WORK REQUIRED.
Count the lines below containing "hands"; state the number only.

INFORMATION PROVIDED.
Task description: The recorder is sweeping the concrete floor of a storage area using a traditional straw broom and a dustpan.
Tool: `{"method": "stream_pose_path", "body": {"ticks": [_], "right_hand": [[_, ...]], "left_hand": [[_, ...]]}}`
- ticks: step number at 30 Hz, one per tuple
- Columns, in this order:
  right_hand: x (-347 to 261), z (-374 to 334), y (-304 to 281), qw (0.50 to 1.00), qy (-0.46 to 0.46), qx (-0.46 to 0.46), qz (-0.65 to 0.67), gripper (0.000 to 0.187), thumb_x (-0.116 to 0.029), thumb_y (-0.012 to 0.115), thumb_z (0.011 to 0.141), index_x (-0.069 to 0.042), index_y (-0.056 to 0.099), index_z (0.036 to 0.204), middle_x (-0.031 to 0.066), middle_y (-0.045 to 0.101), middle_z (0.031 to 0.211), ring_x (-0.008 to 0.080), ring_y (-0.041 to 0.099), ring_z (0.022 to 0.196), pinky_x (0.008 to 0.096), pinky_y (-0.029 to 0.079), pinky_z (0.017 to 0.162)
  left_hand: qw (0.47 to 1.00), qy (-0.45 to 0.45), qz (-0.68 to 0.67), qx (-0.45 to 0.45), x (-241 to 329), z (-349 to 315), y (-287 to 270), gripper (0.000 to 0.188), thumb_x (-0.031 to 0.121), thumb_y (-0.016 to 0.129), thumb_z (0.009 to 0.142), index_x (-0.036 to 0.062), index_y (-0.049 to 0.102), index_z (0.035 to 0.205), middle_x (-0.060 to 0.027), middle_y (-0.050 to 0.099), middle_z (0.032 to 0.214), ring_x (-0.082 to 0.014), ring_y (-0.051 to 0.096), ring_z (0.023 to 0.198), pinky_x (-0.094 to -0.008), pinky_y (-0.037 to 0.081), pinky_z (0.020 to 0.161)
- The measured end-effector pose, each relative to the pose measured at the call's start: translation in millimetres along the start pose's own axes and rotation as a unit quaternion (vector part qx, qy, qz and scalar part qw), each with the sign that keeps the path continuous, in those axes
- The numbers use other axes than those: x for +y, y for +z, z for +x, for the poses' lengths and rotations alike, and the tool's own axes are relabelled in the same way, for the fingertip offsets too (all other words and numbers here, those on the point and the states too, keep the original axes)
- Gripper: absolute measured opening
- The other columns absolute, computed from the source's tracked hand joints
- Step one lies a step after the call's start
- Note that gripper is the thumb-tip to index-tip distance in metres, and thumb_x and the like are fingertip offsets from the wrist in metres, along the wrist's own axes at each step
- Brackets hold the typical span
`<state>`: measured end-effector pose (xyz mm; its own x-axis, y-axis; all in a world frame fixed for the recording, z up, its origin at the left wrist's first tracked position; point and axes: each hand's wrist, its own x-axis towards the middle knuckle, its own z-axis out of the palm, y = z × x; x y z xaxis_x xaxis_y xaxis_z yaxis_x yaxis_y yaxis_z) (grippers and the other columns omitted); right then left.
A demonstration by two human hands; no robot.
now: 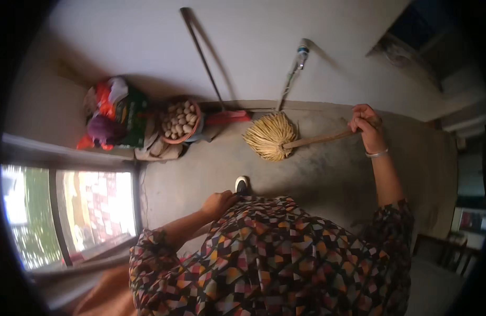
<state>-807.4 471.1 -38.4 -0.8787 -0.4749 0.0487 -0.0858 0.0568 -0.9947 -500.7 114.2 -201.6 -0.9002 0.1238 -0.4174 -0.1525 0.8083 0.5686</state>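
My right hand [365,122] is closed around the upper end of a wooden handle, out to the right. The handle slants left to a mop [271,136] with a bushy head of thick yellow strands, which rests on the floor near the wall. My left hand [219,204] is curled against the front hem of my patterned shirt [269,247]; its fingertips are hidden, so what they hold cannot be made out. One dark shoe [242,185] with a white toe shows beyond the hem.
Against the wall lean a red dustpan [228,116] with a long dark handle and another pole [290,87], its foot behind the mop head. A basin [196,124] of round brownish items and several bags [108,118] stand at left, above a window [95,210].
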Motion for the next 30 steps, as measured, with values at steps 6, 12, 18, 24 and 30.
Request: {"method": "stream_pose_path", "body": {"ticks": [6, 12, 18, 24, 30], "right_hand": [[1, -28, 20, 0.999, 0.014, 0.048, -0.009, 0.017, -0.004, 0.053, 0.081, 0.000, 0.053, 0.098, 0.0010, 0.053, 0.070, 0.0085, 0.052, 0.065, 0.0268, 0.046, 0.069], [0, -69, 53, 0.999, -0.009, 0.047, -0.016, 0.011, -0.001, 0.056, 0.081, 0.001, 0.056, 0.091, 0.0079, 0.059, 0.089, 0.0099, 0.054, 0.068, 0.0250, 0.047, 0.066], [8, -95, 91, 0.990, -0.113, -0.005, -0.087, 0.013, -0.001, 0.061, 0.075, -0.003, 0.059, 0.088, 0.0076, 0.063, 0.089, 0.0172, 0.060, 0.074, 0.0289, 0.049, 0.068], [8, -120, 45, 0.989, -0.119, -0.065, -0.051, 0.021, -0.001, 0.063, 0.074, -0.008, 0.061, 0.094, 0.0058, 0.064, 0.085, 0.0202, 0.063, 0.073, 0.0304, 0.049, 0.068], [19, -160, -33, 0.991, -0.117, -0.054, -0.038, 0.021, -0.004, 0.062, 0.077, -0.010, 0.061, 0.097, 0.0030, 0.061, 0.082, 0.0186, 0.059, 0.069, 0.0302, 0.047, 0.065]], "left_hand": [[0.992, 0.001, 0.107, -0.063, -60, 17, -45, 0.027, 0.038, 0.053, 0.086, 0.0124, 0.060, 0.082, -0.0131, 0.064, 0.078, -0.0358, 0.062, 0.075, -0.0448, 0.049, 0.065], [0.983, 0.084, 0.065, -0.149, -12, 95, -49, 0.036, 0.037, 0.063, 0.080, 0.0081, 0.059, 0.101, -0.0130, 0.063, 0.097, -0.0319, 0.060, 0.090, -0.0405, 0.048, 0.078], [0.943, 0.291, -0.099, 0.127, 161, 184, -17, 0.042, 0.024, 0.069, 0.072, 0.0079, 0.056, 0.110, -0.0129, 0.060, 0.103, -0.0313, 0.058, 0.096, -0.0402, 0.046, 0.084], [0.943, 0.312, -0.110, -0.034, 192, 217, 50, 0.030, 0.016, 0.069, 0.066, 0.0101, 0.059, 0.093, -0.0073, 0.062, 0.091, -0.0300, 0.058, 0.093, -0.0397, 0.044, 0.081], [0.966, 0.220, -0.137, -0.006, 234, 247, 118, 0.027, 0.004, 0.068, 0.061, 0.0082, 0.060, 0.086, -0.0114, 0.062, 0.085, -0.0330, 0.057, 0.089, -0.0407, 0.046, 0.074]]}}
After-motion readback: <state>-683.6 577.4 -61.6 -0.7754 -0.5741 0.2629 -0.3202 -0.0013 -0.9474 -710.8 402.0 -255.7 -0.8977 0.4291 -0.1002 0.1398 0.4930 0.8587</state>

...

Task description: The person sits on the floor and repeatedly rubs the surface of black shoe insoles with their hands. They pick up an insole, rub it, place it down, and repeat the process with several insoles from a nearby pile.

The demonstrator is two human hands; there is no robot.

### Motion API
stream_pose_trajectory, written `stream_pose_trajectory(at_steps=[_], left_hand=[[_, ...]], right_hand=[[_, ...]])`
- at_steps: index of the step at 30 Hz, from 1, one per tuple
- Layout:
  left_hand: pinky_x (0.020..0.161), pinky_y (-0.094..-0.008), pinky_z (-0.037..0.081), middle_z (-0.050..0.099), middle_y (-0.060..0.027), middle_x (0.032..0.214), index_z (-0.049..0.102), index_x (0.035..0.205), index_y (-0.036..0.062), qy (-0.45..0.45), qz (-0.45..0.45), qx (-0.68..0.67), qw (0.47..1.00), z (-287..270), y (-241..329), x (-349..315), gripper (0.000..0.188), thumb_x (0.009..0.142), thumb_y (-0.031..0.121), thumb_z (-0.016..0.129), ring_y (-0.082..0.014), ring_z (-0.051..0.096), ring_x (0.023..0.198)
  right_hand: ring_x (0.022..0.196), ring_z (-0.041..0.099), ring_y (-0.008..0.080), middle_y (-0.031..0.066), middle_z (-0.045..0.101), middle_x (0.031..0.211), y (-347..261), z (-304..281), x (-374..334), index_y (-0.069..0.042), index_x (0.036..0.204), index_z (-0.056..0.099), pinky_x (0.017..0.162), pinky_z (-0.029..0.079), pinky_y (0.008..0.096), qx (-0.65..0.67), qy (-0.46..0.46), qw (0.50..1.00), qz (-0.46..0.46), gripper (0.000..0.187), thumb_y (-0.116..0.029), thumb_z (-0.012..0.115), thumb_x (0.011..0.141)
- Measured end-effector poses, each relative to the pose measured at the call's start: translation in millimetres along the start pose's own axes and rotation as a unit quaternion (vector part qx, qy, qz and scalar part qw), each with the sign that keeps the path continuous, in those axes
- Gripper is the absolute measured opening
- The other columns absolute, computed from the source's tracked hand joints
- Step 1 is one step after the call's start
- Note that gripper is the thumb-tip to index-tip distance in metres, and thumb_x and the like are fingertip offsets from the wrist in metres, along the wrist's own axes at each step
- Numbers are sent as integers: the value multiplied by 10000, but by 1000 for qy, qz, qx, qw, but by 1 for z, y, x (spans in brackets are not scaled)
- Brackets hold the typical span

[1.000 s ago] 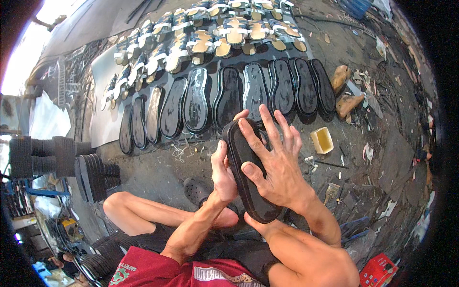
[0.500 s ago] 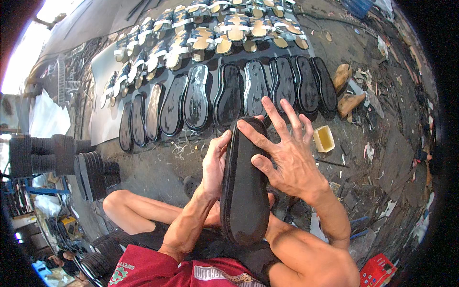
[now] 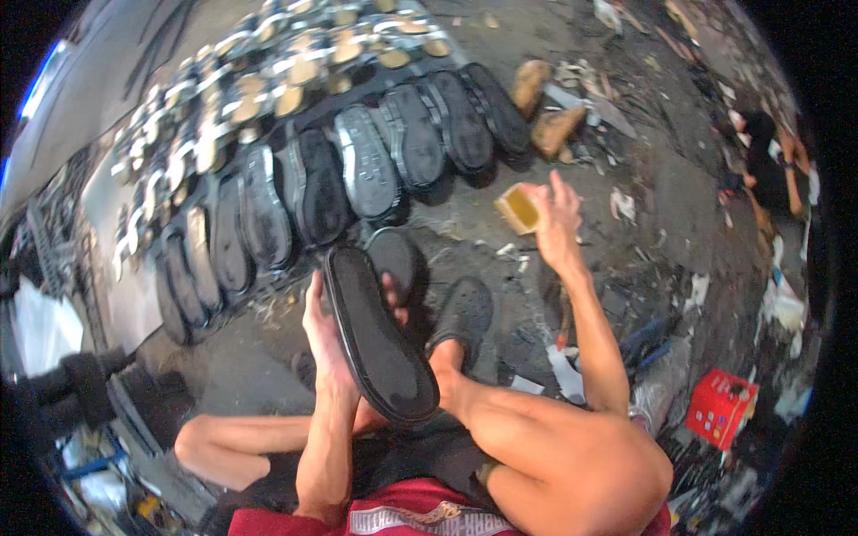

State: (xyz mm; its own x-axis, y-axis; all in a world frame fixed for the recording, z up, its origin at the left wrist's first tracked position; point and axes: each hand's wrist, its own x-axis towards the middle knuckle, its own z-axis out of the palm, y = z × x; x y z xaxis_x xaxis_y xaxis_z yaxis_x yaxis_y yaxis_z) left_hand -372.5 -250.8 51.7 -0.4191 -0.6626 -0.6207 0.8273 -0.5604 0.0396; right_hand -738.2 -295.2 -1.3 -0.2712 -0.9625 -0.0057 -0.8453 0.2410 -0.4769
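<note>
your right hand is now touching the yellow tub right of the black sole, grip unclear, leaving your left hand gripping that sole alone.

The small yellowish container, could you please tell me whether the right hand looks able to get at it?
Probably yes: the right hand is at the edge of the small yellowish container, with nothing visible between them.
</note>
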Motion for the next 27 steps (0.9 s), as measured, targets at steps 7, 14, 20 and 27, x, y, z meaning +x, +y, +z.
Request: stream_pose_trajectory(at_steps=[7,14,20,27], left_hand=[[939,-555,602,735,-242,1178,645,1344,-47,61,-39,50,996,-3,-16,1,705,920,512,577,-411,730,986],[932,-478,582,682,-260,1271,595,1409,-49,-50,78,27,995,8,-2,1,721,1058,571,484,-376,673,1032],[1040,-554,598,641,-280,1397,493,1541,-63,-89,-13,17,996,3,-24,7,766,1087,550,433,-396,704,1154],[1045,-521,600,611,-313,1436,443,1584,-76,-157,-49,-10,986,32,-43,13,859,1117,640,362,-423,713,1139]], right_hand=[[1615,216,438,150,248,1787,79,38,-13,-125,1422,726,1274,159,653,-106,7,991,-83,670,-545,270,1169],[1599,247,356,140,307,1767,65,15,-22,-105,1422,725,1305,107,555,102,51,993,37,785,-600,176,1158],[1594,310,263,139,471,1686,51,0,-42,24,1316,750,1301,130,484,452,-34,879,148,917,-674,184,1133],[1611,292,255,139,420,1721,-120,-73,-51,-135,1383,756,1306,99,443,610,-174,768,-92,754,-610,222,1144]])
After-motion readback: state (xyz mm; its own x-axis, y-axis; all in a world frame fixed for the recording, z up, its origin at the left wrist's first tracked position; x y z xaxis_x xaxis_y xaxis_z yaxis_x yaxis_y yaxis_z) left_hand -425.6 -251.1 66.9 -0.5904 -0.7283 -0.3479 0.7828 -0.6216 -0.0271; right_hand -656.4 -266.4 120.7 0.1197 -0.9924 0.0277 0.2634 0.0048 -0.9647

ANSWER TO THIS TASK.
3